This FAQ is based on material posted on Statalist.
How do I calculate the maximum or minimum seen so far in a sequence?
|
Title
|
|
Calculating the maximum and minimum of a sequence
|
|
Author
|
Nicholas J. Cox, Durham University
|
|
Date
|
October 2006
|
The maximum value of a variable seen so far in a sequence is the
“record” to date, that is, at least when high values are hard to
achieve (think of field events such as jumping or throwing). It will become
apparent that the best solution to getting this is easily adapted to get the
case of the minimum seen so far, the record when low values are hard to
achieve (think of track events such as running).
For example, consider some numeric response y measured in a series of
years, year, and get the data in year order:
. sort year
If you look at a series of values, how would you determine the series of
records without Stata? One simple algorithm, in a mixture of Stata and
pseudocode, runs like this:
initialize: record[1] = y[1]
The first value observed is the highest so far.
loop:
forvalues this = 2(1)_N {
if y[this] > record[this − 1] {
record[this] = y[this]
}
else record[this] = record[this − 1]
}
The loop runs over the integers from 2 to the number of observations
_N. So we start the loop with this set to 2, and the
operation becomes
if y[2] > record[1] {
record[2] = y[2]
}
else record[2] = record[1]
and next time around the loop we set this to 3, and we get
if y[3] > record[2] {
record[3] = y[3]
}
else record[3] = record[2]
and so on. With inequalities, here >, it is always a good idea to check
whether the fraternal twin, here >=, is needed instead, but a
moment’s thought shows that if the new value is the same as the record
to date, we do not need to change the record. (If your problem had some
extra details, such as an interest in precisely when the record was broken or
equalled, you would need to take extra care.)
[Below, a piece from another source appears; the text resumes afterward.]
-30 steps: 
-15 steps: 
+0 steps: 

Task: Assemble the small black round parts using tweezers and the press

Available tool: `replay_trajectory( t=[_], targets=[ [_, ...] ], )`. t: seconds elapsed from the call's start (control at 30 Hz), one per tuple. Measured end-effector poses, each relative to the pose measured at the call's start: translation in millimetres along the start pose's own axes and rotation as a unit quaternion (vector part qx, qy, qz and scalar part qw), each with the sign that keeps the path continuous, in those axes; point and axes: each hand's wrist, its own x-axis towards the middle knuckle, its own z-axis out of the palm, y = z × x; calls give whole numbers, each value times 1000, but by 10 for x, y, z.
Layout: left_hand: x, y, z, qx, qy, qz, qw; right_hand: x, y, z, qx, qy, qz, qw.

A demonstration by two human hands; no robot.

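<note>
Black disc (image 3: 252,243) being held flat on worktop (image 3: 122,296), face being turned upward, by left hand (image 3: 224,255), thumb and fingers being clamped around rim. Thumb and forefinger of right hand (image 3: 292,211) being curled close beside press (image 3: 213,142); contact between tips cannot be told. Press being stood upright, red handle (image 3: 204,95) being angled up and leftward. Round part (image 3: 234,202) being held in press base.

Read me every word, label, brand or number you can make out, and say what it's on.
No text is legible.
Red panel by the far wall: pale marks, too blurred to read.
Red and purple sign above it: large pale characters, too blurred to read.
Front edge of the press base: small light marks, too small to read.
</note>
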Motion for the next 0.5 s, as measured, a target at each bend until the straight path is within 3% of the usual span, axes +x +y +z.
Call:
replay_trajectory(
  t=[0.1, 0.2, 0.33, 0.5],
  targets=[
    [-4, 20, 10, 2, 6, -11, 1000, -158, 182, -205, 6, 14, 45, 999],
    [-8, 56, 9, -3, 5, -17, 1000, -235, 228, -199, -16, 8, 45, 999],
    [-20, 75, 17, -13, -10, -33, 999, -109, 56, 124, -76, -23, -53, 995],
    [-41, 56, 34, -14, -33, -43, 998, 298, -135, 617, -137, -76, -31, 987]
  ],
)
Now setting this up as a looping problem is, in at least one sense, a red
herring, as you do not need to reach for any of Stata’s looping machinery,
forvalue,
foreach, or
while. In
fact, you definitely should not do that. We can exploit the fact that
generate and
replace use
Stata’s sort order, made explicit in Newson (2004)
and in the FAQ
“How can
I replace missing values with previous or following nonmissing values?”.
The first thing we should do is initialize. We could do that by setting
every value of record to y[1]
. generate record = y[1]
or just by setting the first value of record to y[1]
. generate record = y[1] in 1
Without any instructions on what to do about record[2] onwards, Stata
can only set those values to numeric missing (.).
In other problems, it will matter how you start; we make sure that it does
not matter here by overwriting every value from the second onwards.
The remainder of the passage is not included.